Instructions to follow: Wherever the string "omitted" appears in the entries below, return the line that holds it.

Data records: Begin

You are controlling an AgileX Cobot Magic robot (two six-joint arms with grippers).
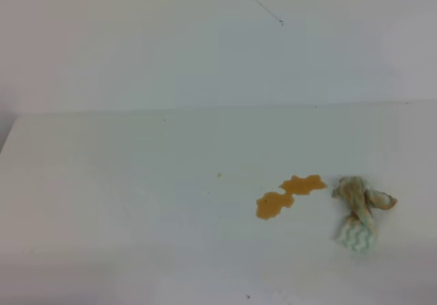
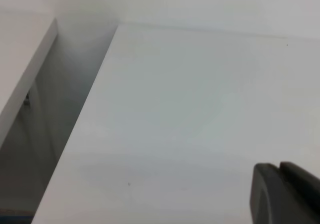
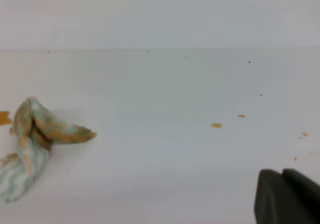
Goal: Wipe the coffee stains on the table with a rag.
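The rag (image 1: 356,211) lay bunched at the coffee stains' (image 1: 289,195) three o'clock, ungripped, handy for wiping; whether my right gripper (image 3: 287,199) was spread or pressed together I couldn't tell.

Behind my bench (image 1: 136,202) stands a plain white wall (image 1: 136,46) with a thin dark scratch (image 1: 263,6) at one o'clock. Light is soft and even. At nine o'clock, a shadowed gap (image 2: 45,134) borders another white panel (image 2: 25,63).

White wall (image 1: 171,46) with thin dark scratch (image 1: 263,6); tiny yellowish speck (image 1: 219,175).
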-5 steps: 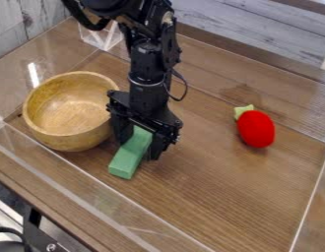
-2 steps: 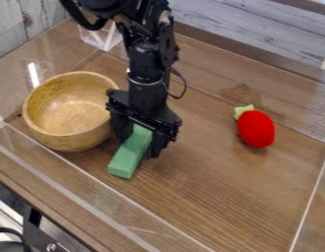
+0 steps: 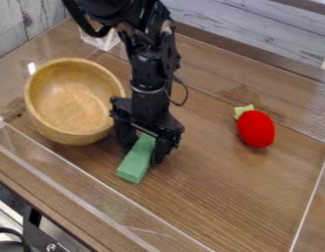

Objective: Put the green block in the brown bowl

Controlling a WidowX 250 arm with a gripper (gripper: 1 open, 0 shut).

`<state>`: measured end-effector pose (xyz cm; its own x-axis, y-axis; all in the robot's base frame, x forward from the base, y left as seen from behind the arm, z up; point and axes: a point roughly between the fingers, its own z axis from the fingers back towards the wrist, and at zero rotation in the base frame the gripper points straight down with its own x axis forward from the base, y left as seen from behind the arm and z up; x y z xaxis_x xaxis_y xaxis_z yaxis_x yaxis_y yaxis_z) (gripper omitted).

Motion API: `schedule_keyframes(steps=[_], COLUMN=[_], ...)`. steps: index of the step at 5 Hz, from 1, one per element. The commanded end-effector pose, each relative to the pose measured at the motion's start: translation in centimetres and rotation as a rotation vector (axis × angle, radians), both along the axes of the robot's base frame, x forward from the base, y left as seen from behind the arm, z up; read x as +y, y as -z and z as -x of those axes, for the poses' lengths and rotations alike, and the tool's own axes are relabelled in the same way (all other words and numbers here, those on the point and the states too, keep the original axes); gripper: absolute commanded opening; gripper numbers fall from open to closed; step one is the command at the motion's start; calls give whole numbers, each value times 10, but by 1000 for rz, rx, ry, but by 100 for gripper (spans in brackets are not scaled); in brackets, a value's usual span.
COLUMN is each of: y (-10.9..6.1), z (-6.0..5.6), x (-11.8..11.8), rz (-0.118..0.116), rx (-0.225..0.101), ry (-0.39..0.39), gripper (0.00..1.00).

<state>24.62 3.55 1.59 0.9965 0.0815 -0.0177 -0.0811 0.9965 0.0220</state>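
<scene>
The green block [image 3: 135, 166] lies flat on the wooden table, just right of and in front of the brown bowl [image 3: 47, 75]. My gripper [image 3: 146, 149] points straight down over the block's far end. It is open, with one black finger on each side of the block. The fingers hide the far end, so I cannot tell whether they touch it. The bowl sits at the left with its hollow facing the camera and nothing inside it. Its right rim is close to the gripper's left finger.
A red strawberry-like toy [image 3: 257, 128] lies on the table to the right. A clear plastic wall [image 3: 73, 202] runs along the table's front edge, with another along the left side. A white plank wall stands behind.
The gripper and green block have shifted slightly toward the front right. The bowl now shows more of its inside and looks tipped or nudged. The jaws stay open.
</scene>
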Motion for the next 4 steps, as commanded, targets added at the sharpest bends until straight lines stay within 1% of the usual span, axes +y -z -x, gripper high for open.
schedule_keyframes(steps=[1,3,4], y=[-8,-11,-10], z=[-6,-10,-11], x=[6,10,10], rz=[-2,6,11], rx=[-20,-19,-21], ry=[-16,-22,-24], gripper=[100,100,0])
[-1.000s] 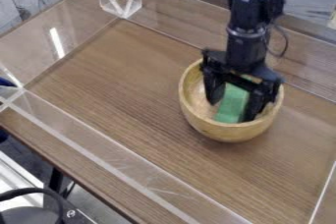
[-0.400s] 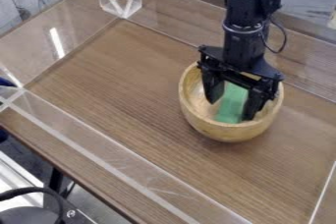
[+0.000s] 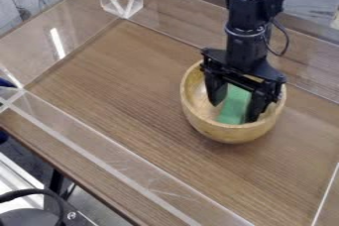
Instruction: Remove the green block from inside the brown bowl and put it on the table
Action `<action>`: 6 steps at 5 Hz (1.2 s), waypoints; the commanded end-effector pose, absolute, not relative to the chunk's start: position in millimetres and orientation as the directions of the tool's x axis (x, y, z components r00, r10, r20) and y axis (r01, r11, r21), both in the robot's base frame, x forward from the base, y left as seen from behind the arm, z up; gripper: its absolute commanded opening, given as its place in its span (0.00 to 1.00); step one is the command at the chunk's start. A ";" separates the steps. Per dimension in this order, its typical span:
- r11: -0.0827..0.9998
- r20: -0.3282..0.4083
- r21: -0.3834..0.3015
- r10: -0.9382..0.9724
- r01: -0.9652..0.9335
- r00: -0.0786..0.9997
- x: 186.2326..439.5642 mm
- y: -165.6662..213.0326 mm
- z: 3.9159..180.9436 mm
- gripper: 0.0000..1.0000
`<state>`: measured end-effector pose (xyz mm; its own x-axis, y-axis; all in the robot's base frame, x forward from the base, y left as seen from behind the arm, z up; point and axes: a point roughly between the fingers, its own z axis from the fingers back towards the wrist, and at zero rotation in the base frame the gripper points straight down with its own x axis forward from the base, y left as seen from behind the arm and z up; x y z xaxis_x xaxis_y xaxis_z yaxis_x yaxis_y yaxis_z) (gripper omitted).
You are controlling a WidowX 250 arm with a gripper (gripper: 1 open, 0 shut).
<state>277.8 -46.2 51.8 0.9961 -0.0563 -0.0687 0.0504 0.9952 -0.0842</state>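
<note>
One green block (image 3: 237,105) in one brown bowl (image 3: 199,114); one pincer (image 3: 240,92) spread wide (straddling block), one table (image 3: 119,91).

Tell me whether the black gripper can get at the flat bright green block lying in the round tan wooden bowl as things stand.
Probably yes. The gripper points down into the brown bowl with its jaws open on either side of the green block. Nothing lies between the fingers and the block; only the bowl's rim is close by.
</note>
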 end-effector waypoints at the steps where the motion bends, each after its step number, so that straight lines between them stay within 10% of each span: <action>1: 0.995 -0.030 -0.088 -0.040 0.038 0.999 285.0 -43.9 59.5 1.00; 5: 0.996 -0.022 -0.093 -0.019 0.017 1.000 286.9 -41.3 56.2 1.00; 6: 0.996 -0.025 -0.093 -0.017 0.014 1.000 287.6 -41.1 53.9 0.00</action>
<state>280.0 -41.3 44.2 0.9977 -0.0209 -0.0651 0.0150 0.9959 -0.0895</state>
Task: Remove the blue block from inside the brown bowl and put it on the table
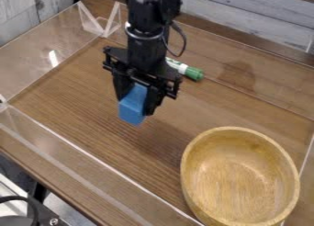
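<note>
My gripper [138, 99] points straight down over the middle of the table [73, 101], shut on the blue block [134, 108]. The block hangs upright between the black fingers, its lower end close to the wood; I cannot tell whether it touches. The brown bowl [241, 177] sits at the lower right, well apart from the gripper, and nothing lies inside it.
A green-and-white marker [185, 72] lies just behind the gripper to the right. Low clear acrylic walls [37, 142] edge the tabletop on the left and front. A clear stand [95, 23] rises at the back left.
</note>
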Tool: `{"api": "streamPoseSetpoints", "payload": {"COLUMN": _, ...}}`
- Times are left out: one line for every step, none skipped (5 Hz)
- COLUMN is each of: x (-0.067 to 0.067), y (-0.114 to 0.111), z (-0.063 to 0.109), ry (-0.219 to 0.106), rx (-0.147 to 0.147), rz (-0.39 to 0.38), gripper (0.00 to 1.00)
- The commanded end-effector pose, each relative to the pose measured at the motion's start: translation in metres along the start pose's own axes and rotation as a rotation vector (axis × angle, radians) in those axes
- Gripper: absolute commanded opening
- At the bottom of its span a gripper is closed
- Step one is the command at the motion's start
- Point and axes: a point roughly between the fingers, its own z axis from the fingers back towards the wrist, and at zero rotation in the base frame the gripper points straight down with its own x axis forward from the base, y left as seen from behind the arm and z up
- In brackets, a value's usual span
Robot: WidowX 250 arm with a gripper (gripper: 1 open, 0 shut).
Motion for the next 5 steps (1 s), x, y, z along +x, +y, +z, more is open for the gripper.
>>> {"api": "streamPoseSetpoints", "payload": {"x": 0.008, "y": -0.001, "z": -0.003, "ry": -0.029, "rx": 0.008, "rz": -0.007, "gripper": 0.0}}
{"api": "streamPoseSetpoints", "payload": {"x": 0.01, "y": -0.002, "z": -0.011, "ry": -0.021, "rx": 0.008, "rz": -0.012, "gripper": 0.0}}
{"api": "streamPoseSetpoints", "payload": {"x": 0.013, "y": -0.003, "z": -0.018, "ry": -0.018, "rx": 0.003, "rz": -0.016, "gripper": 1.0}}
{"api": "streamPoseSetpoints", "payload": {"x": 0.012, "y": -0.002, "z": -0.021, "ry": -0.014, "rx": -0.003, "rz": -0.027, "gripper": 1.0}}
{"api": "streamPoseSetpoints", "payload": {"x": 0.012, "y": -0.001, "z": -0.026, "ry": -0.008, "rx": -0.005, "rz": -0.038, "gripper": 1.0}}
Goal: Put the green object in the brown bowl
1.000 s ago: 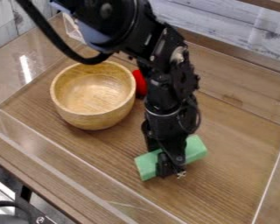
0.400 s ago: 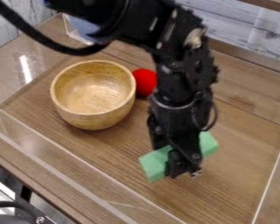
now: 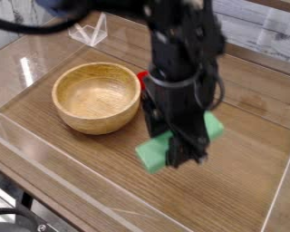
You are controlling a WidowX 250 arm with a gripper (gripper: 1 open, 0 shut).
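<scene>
The green object (image 3: 155,153) is a flat light-green bar held above the wooden table, tilted, to the right of the bowl. My gripper (image 3: 184,150) points straight down and is shut on it near its middle; the black fingers hide part of the block. Left of the gripper sits the brown bowl (image 3: 97,98), round, light wood with a thick rim and nothing showing inside it. The block is beside the bowl, not over it.
A red round toy (image 3: 142,82) peeks out behind the arm at the bowl's right rim. Clear plastic walls (image 3: 26,136) edge the wooden table (image 3: 245,190) at the front, left and right. A clear plastic piece (image 3: 91,33) stands at the back.
The gripper has risen with the green block, lifting it off the table. The bowl and the red toy have stayed in place.
</scene>
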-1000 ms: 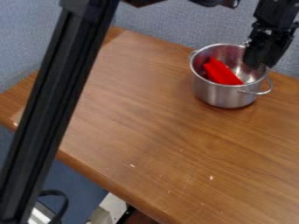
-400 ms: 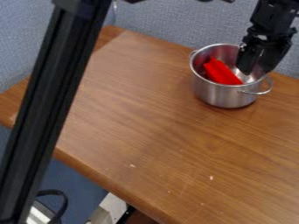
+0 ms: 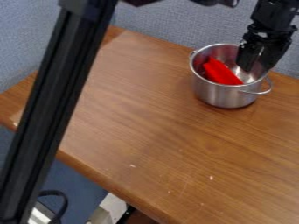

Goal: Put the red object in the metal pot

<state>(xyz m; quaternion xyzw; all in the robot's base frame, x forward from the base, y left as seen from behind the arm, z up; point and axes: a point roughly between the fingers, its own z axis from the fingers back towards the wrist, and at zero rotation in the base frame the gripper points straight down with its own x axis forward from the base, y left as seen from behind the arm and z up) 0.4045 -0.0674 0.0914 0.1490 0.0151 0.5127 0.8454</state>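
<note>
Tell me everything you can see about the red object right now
The red object is a bright red, plastic-looking bar with rounded ends. It lies tilted inside the metal pot, leaning against the inner wall. The open gripper reaches into the pot just beside it; whether they touch cannot be told.

- One cam only, high up, looking down at an angle over wooden table [image 3: 140, 114].
- Mid range; blurred dark post [image 3: 59, 105] close to lens, left.
</note>
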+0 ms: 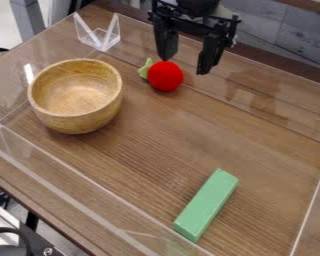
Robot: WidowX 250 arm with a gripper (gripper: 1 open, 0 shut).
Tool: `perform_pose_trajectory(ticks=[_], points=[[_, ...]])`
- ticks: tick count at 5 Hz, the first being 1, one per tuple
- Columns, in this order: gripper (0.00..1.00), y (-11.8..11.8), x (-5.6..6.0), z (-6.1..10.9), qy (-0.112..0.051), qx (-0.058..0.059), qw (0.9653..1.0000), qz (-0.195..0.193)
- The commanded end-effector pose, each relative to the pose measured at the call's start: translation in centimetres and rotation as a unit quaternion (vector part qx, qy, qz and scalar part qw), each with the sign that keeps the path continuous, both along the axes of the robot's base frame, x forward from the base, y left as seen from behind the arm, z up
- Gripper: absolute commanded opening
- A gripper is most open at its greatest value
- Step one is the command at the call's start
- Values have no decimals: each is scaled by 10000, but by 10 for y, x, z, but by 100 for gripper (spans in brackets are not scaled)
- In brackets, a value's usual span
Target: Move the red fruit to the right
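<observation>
- Table (pixel 139 150): wood-coloured, bare to 3 o'clock of the fruit in this view; if "right" means the camera's right, the slide or carry goes that way
- Gripper (pixel 195 46): near 12 o'clock, by the far side of the table; fingers spread wide, nothing between them
- Wooden bowl (pixel 76 97): at 10 o'clock, just beside the fruit on its 8 o'clock side; one finger could knock its rim if the approach swings wide
- Green block (pixel 206 205): at 5 o'clock, well apart, no bearing on the grip
- Red fruit (pixel 166 77): near 12 o'clock, on the table, a little nearer the camera than the gripper; round and glossy. Est.: light, firm-skinned toy, little risk of crushing, but apt to roll or squirt out if pinched above its widest part. Grip: centre over the red body, fingers low on opposite flanks, close gently and evenly
- Leafy top (pixel 145 68): green, pointing to about 10 o'clock from the body; est. thin and bendy, a poor hold; keep the pads off it
</observation>
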State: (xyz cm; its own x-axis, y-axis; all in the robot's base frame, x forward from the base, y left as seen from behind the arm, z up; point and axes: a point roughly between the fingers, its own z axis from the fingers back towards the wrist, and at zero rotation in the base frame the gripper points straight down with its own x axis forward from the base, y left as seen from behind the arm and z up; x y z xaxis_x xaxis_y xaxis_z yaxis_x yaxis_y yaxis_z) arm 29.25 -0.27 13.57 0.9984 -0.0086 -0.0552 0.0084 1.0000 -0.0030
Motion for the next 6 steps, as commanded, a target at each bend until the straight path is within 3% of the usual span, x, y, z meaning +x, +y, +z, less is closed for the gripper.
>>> perform_pose_trajectory(ticks=[1, 3, 5, 6], points=[[100, 18, 5, -7, -29, -23, 9999, 153], [100, 39, 11, -11, -123, -178, 9983, -532], [100, 61, 14, -25, -395, -380, 9983, -188], [100, 67, 16, -30, -591, -417, 9974, 49]])
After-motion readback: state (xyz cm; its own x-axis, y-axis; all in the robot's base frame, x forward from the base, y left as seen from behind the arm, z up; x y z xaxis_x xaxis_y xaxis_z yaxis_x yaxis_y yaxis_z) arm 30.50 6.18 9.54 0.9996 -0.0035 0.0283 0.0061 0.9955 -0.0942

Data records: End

Problem solution:
`<state>`: measured end-effector pose (xyz cm; its own x-axis, y-axis; all in the robot's base frame, x forward from the base, y left as seen from behind the arm, z up; point and axes: a point roughly between the fingers, its own z axis from the fingers back towards the wrist, and at zero rotation in the base frame the gripper points straight down with its own x axis forward from the base, y left as seen from behind the arm and z up; x y z xaxis_x xaxis_y xaxis_z yaxis_x yaxis_y yaxis_z) (gripper omitted).
`<state>`: measured end-effector pose (xyz mm; its own x-axis, y-axis; all in the robot's base frame, x forward from the base, y left as seen from behind the arm, z up; point and axes: a point roughly between the fingers, its own z axis from the fingers back towards the wrist, and at zero rotation in the base frame the gripper points straight down with its own x axis forward from the base, y left as seen from behind the arm and z up; x y z xaxis_x xaxis_y xaxis_z yaxis_x yaxis_y yaxis_z) (gripper omitted).

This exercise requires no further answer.